> [Work instructions]: Check every line below for the word "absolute" and copy each one that has it.

(Source data Opens)

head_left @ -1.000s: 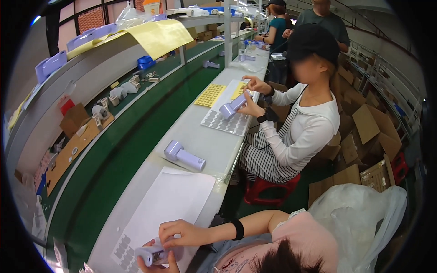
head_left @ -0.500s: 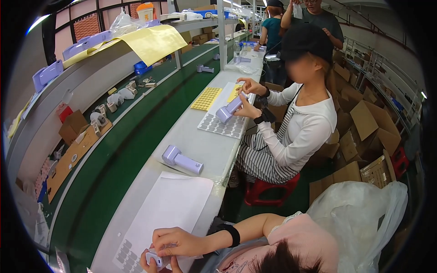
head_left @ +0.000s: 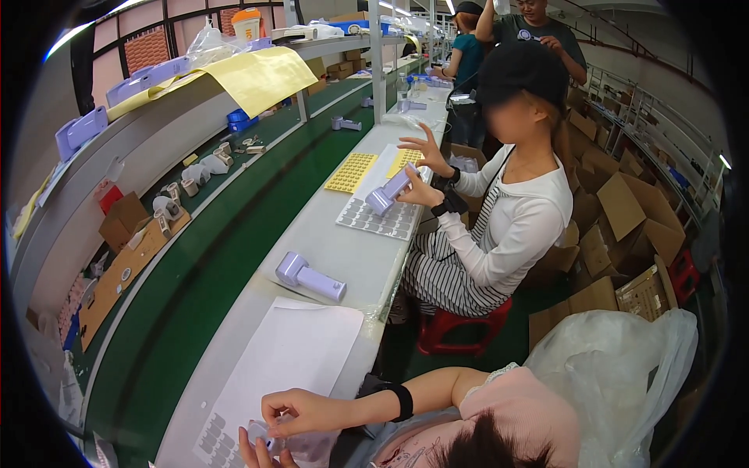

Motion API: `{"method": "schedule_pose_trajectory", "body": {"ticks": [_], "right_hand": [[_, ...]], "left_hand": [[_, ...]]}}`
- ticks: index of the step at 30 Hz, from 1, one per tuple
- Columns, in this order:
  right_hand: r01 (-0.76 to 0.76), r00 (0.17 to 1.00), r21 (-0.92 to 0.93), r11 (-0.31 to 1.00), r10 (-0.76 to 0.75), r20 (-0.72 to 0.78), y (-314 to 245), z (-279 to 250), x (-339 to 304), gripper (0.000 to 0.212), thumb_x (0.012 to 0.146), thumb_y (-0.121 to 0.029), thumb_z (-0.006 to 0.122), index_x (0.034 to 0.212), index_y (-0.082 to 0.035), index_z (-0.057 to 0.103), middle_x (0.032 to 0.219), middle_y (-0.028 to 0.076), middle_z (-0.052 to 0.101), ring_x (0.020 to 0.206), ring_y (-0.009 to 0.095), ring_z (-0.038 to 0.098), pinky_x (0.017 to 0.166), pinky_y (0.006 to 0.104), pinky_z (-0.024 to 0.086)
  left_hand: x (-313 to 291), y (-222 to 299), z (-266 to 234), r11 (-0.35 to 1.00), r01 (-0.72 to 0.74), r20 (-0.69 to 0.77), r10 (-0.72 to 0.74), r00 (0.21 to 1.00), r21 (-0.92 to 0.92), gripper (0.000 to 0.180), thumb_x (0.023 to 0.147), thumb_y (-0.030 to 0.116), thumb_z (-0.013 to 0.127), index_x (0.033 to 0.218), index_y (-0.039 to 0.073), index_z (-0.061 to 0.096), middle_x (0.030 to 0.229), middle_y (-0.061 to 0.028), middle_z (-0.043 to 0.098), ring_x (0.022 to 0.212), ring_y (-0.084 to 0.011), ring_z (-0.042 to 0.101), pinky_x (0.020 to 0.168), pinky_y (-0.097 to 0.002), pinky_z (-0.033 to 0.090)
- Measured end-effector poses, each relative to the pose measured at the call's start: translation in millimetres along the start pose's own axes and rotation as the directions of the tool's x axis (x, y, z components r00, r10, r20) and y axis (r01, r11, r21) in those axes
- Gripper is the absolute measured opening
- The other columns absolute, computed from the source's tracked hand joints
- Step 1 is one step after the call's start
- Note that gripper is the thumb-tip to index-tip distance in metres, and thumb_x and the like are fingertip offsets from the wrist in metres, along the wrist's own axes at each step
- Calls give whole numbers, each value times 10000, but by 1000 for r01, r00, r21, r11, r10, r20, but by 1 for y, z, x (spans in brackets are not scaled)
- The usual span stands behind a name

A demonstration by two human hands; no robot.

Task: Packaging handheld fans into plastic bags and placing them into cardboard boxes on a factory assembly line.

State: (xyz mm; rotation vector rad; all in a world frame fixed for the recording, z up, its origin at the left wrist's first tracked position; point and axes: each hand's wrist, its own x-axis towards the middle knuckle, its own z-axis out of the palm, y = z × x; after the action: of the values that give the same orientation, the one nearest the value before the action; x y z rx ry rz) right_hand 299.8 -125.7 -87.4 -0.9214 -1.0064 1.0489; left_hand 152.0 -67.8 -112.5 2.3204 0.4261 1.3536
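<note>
Currently, a green conveyor belt sweeps through the left half of the frame, alongside a pale bench. Right of centre sits a co-worker. A white sheet covers the bench at lower centre. Below it, the right hand has bent fingers; whether they grip I cannot tell. A lilac device lies just above the sheet. At the bottom left, the left hand grips a pale piece, beside the right fingertips.
</note>
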Motion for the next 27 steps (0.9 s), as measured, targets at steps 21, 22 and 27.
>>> {"method": "schedule_pose_trajectory", "body": {"ticks": [21,22,27], "right_hand": [[192,979,-363,912,-204,6,-25,6,5,87,773,-62,522,770,-19,447,607,64,481,543,155,453,515,284,366],[264,957,-430,864,-291,3,-24,8,6,85,777,-62,516,772,-19,443,618,73,477,549,166,455,520,292,368],[448,858,-572,687,-510,61,-35,14,9,74,813,-61,500,791,-14,447,699,82,475,605,180,460,550,297,378]], "left_hand": [[14,19,-13,991,-6,32,11,999,-134,105,825,49,563,913,9,604,1151,-257,473,1027,-372,505,835,-421,446],[13,19,-15,992,5,27,-2,1000,-128,91,832,60,560,890,9,606,1143,-256,476,1025,-372,506,833,-422,447],[13,30,-22,953,154,-206,-211,956,-262,119,861,127,550,865,20,602,1137,-252,472,1027,-367,511,815,-427,457]]}}
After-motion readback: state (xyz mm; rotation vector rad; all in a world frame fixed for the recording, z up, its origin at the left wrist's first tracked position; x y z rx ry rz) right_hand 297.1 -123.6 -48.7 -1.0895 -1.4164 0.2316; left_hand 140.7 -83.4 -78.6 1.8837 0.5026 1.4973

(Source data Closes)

> [Output for this task]:
- Gripper is the absolute measured opening
- The other columns absolute, computed from the source's tracked hand joints

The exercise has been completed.